(日経ビジネス2015年8月10日・17日合併号より転載)
日本は今年、第2次世界大戦から70年の節目を迎えた。高度成長から1980年代バブルを経て、90年代半ばからデフレ不況へ。古希の日本経済はどう変わったのか。シリーズで見る。第1回は日本型経営の変化。
「こりゃあ、何や。倉庫でモノを作ってるで」
1995年秋、松下電器産業(現・パナソニック)相談役(当時)の谷井昭雄は、たまたま視察に訪れた香港の運送会社の倉庫をのぞいて驚いた。7年間務めた松下の社長を退いて2年余り、経営は後任社長の森下洋一に完全に任せていたが、時折、頼まれて業務の一端を引き受けることがあった。
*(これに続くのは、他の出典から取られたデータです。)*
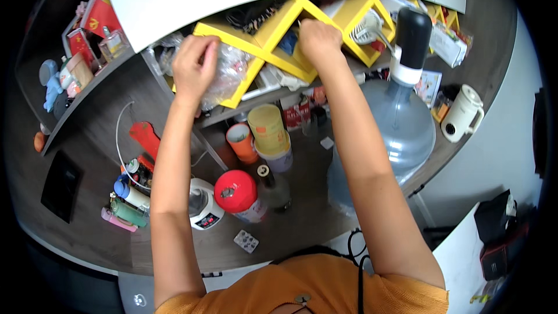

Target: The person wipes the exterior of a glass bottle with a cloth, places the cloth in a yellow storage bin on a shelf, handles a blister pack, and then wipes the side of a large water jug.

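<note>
A yellow zigzag rack [279, 20] stands under the white cabinet, its slanted compartments filled with odds and ends. My left hand [193, 68] is closed, fingers curled, over the rack's left end. Crumpled clear plastic wrap [229, 78] bulges beside it. Farther right, my right hand [321, 40] is closed at the edge of a middle compartment. A small pale tip shows by its fingers; what either hand grips is hidden. Just below the right hand, a dark blue item [287, 42] lies inside the compartment. A pale ribbed object [366, 28] fills the compartment to its right.
A big water bottle [401, 122] with a black-topped pump [413, 38] stands beside my right forearm. Between my arms are a red-lidded jar [235, 192], a dark glass bottle [273, 189], stacked tubs [267, 128] and a blister pack [246, 241]. An electric kettle [463, 113] stands at right.
</note>
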Available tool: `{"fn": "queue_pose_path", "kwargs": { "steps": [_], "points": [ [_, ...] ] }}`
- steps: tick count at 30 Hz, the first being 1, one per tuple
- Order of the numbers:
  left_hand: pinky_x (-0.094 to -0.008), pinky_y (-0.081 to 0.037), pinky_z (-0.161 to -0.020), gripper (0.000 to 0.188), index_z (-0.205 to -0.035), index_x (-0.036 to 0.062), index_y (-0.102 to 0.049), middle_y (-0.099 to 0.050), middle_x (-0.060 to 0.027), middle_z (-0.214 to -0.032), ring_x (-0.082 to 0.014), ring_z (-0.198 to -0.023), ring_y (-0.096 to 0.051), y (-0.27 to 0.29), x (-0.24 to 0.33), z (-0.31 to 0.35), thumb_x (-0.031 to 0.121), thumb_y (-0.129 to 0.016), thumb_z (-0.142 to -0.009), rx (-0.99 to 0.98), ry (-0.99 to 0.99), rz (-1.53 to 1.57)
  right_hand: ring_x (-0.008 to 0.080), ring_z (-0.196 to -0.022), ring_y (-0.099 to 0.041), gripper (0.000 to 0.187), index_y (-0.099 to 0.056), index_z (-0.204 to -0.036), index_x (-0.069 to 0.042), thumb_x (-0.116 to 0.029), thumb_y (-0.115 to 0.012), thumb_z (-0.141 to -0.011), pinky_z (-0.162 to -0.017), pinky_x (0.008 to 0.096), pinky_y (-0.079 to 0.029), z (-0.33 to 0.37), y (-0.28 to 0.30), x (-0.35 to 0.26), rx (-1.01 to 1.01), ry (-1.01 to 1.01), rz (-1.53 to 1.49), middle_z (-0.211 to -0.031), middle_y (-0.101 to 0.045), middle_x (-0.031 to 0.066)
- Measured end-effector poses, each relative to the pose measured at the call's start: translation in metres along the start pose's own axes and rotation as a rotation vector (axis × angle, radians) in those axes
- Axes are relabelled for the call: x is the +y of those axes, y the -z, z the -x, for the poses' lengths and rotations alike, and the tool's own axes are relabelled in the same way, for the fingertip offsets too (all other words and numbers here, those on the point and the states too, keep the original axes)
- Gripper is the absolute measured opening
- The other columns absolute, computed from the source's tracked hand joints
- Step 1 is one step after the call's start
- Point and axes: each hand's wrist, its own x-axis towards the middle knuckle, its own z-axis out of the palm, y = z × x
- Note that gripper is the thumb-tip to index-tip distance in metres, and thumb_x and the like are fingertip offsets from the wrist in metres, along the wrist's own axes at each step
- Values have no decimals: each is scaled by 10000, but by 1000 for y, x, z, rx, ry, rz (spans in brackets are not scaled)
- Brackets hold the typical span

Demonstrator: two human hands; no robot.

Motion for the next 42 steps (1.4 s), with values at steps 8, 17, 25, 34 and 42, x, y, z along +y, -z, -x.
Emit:
{"fn": "queue_pose_path", "kwargs": {
  "steps": [8,17,25,34,42],
  "points": [
    [-230,-408,-558,75,-878,14,-645,-567,-55,-738,-123,-614,-525,4,1,-1,39,-607,-818,-67,73,45,216,-979,-639,226,-681,-1021,-119,-141,-519,-865,-721,342,-527,-49,-55,6,-149,-4,211,-1068,-658,67],
    [-249,-443,-564,81,-865,32,-648,-590,-73,-762,-165,-624,-568,6,4,-2,61,-622,-794,-103,113,53,306,-1027,-601,276,-650,-1047,-32,-123,-502,-833,-846,382,-491,-44,-71,7,-216,119,-47,-1094,-624,163],
    [-264,-452,-586,86,-853,31,-650,-593,-77,-762,-176,-640,-580,4,4,-3,81,-626,-787,-104,112,61,345,-995,-591,321,-640,-1065,-30,-203,-611,-795,-881,358,-464,-5,-37,17,-218,53,-509,-1042,-618,222],
    [-269,-453,-622,134,-871,19,-648,-607,-75,-802,-185,-683,-589,9,3,-1,129,-603,-810,-149,157,80,335,-901,-617,315,-620,-1117,-79,-218,-550,-843,-826,394,-475,73,33,26,-158,268,-292,-940,-643,206],
    [-243,-445,-620,130,-899,18,-646,-600,-57,-808,-149,-674,-574,12,2,-2,115,-606,-822,-193,202,110,338,-922,-617,330,-648,-1057,-145,-354,-444,-902,-815,451,-476,73,43,27,3,18,-66,-944,-650,178]
  ]
}}
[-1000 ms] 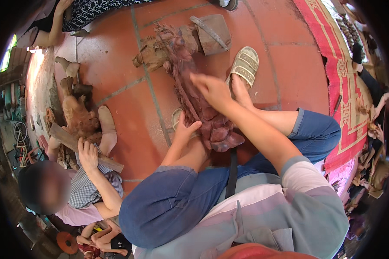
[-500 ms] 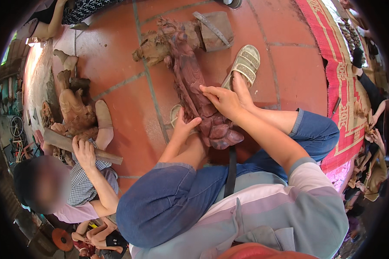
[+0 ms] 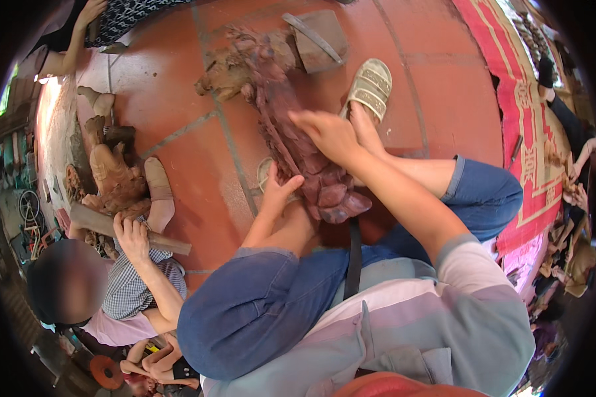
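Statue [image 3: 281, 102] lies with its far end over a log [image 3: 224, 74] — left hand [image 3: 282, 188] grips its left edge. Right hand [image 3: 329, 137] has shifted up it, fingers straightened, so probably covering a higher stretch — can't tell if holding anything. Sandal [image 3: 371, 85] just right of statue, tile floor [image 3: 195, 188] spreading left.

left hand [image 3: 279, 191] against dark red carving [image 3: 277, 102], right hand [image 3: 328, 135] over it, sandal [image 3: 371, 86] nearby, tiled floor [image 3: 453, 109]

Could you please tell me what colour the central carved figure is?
The carved figure is dark reddish brown, clearest in the head view.
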Motion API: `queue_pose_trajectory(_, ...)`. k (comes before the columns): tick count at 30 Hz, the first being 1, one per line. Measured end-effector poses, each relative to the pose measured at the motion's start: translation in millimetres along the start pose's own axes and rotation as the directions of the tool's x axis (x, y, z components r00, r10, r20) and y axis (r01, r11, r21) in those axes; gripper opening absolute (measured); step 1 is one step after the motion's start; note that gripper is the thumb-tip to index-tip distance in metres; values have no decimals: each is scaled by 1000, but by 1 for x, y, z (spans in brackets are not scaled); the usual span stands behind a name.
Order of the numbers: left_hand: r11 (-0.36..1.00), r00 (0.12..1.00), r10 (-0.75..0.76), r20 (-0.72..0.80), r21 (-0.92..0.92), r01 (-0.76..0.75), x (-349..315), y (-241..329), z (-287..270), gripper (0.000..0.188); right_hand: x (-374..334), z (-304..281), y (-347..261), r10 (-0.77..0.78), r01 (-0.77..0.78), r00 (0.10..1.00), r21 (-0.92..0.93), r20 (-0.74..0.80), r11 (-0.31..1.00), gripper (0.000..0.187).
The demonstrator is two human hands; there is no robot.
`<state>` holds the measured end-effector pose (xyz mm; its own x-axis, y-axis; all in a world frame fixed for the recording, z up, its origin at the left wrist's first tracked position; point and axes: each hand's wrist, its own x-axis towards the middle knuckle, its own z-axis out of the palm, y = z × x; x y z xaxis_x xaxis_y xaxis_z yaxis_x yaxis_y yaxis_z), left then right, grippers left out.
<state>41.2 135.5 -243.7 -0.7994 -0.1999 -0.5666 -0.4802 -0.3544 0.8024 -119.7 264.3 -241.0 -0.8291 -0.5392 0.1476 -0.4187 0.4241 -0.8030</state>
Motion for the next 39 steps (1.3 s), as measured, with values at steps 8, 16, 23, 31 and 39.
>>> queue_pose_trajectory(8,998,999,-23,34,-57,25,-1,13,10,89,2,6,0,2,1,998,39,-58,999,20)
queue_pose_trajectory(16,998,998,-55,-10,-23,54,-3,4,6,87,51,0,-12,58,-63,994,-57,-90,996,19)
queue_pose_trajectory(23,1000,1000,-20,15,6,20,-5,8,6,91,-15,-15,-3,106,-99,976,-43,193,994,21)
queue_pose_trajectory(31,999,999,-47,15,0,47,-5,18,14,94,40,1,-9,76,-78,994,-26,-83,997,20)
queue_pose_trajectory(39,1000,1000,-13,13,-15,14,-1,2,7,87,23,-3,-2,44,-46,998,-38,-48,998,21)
この時もそうだったが、何の変哲もない物流倉庫の2階で目にしたのは、電子機器を流れ作業で整然と組み立てる運送会社従業員たちの姿だった。メーカーから部品や、数点の部品を組み合わせたモジュールなどの供給を受けて、最終の組み立て加工を運送会社が行い、そのまま輸送するのである。
電機メーカーの工場と見まがうばかりの光景に谷井は息をのんだ。「えらいこっちゃ」。
デジタルとネットが経営を変えた
戦後70年。日本経済は、焦土の中から奇跡の復活を遂げた。終戦から10年と経たずに始まった高度成長期(1954~73年)には、途中2年間を除いて実質GDP(国内総生産)成長率が毎年8~13%に達するという驚異の伸びを達成。80年代には、バブル景気の中で絶頂の時代を迎えた。
80年代までの経済成長をけん引した主役の一人は紛れもなく企業だった。そして、「終身雇用」「年功序列」「企業内組合」に代表される日本型経営を、米国の社会学者、エズラ・ボーゲルは79年に著した『Japan as Number One』で高く評価した。